QUANDO OS PRESIDENTES ALMOÇAM (16 OUTUBRO 2012)

1- Nada reconforta mais os presidentes dos nossos clubes de futebol, ditos grandes, do que os almoços na província com as casas e delegações dos clubes. Invariavelmente recebidos nas respectivas Câmaras Municipais com estatuto de vips, passeiam-se depois em cortejo real pelas ruas, antes de almoçarem perante umas centenas de adeptos deslumbrados a quem, obrigatoriamente, retribuem com um discurso que é sempre o mesmo: o elogio de si próprios e da obra feita, o incitamento à paixão clubística amorfa e acrítica e o aviltamento dos adversários - que frequentemente são derrotados e esmagados ali, na mesa do restaurante, entre febras e bacalhau, não o podendo ser no terreno de jogo.

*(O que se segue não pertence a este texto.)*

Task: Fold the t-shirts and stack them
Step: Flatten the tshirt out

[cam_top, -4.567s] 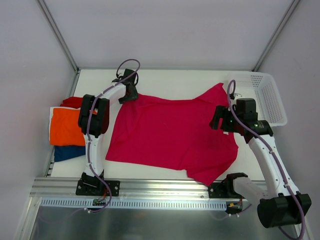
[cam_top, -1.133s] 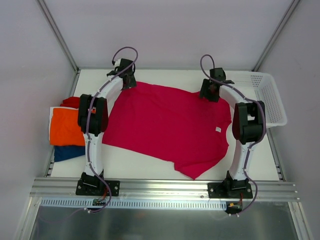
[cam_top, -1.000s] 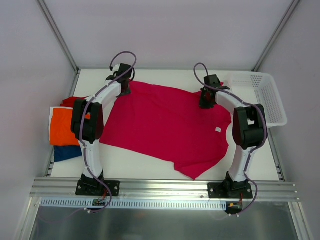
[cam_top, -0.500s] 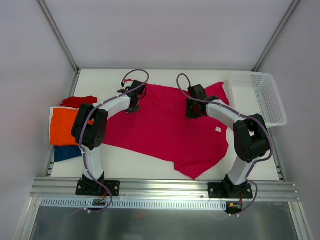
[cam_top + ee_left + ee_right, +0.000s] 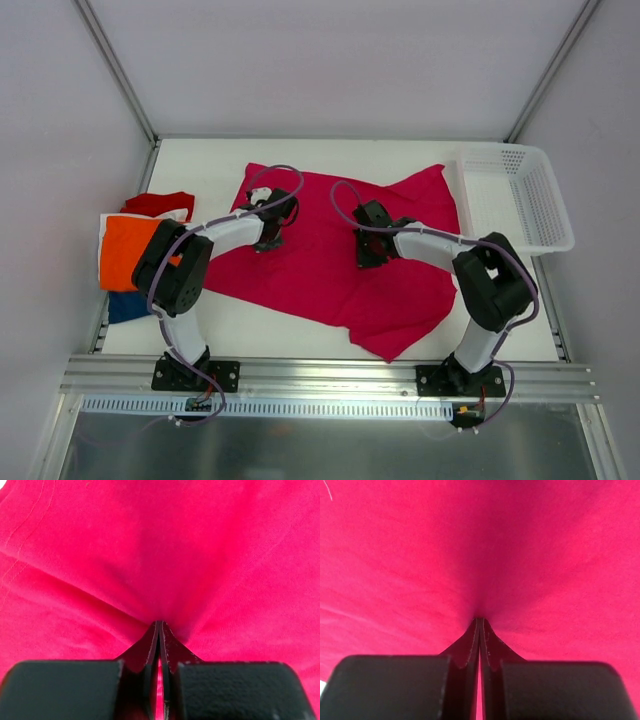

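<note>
A magenta-pink t-shirt (image 5: pixel 330 270) lies spread over the middle of the table, its far part drawn over its body. My left gripper (image 5: pixel 268 234) is shut on its cloth at the left. My right gripper (image 5: pixel 367 252) is shut on it right of centre. In the left wrist view the pink cloth (image 5: pixel 165 555) puckers into the closed tips of the gripper (image 5: pixel 159 623). The right wrist view shows the same pinch of cloth (image 5: pixel 480 550) at the gripper (image 5: pixel 480 619). At the table's left edge an orange t-shirt (image 5: pixel 128 250) lies folded on a dark blue one (image 5: pixel 128 306), with a red one (image 5: pixel 160 203) behind.
A white perforated basket (image 5: pixel 518 195) stands at the far right corner. Metal frame posts run up at the far left (image 5: pixel 115 70) and far right (image 5: pixel 555 70). The rail holding the arm bases (image 5: pixel 320 385) runs along the near edge.
Both grippers have come from the far edge toward the near side and closer together, dragging the pink shirt's far edge with them. A sleeve now lies loose near the basket.
</note>
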You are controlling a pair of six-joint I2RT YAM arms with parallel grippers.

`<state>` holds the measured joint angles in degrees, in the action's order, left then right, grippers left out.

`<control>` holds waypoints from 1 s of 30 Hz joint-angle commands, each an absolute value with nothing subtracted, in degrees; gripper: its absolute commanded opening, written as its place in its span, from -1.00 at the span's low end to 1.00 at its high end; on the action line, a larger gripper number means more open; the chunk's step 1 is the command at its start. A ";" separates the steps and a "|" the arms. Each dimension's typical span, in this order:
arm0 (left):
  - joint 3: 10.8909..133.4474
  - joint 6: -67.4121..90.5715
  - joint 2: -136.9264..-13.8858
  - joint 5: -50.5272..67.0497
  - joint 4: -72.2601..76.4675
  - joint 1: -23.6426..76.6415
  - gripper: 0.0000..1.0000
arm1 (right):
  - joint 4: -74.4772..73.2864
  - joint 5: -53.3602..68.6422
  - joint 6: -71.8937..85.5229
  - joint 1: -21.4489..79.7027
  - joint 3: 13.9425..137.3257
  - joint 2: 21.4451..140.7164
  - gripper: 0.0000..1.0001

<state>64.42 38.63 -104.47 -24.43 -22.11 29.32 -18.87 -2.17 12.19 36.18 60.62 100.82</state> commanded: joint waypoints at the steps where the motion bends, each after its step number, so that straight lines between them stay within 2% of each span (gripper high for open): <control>1: 59.26 42.01 -101.26 -23.99 -24.70 31.11 -1.00 | -17.76 -3.51 15.73 39.10 57.05 99.23 -0.99; 15: 42.81 48.60 -86.31 -23.20 -25.22 39.28 -1.00 | -26.09 -14.85 27.23 53.25 46.15 89.74 -0.99; 30: 44.73 55.63 -79.72 -24.08 -35.24 49.92 -1.00 | -34.18 -21.70 31.55 55.11 43.59 82.01 -0.99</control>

Esta semana, dois dos presidentes ditos grandes, Godinho Lopes e Luis Filipe Vieira, retomaram o ritual e desceram à província e aos adeptos anónimos.

Em Vendas Novas, o presidente do Sporting compareceu com um saco cheio de nada para apresentar: nem resultados desportivos, nem um futebol que se veja na equipa, nem sombra de treinador para substituir o desafortunado Sá Pinto, nem resquícios da miragem dos célebres investidores estrangeiros, das Arábias ou mais a Oriente, que viriam, sabe-se lá porque razões, investir um saco de dinheiro na SAD do Sporting e pôr fim aos seus tormentos financeiros. Afinal, segundo explicou Godinho Lopes, os investidores não são prioritários nem sequer necessários: há outras alternativas; e, quanto ao treinador, se bem que já esteja «identificado», não há pressa em contralá-lo, pois que o principal é criar «condições de sustentabilidade para futuro» seja isso o que for, mesmo que seja a prosaica ideia de contratar alguém que não se importe de ser despedido ao fim de uns meses, sem reclamar indemnização. E assim, sem nada de palpitante para justificar aos sócios o preço do almoço por eles pago, o presidente do Sporting teve que se remeter ao tema mais caro à alma sportinguista: os erros de arbitragem, como os supostamente sucedidos no Dragão e que impedem a equipe de mostrar o que vale. Não fosse essa sistemática perseguição dos senhores do apito e o Sporting não só não teria perdido no Dragão, como não teria sido humilhado na Hungria, não teria perdido a final da Taça para a Académica, não teria terminado o campeonato em 4º lugar, não teria sentido necessidade de despedir Domingos e Sá Pinto e doze treinadores nos últimos dez anos.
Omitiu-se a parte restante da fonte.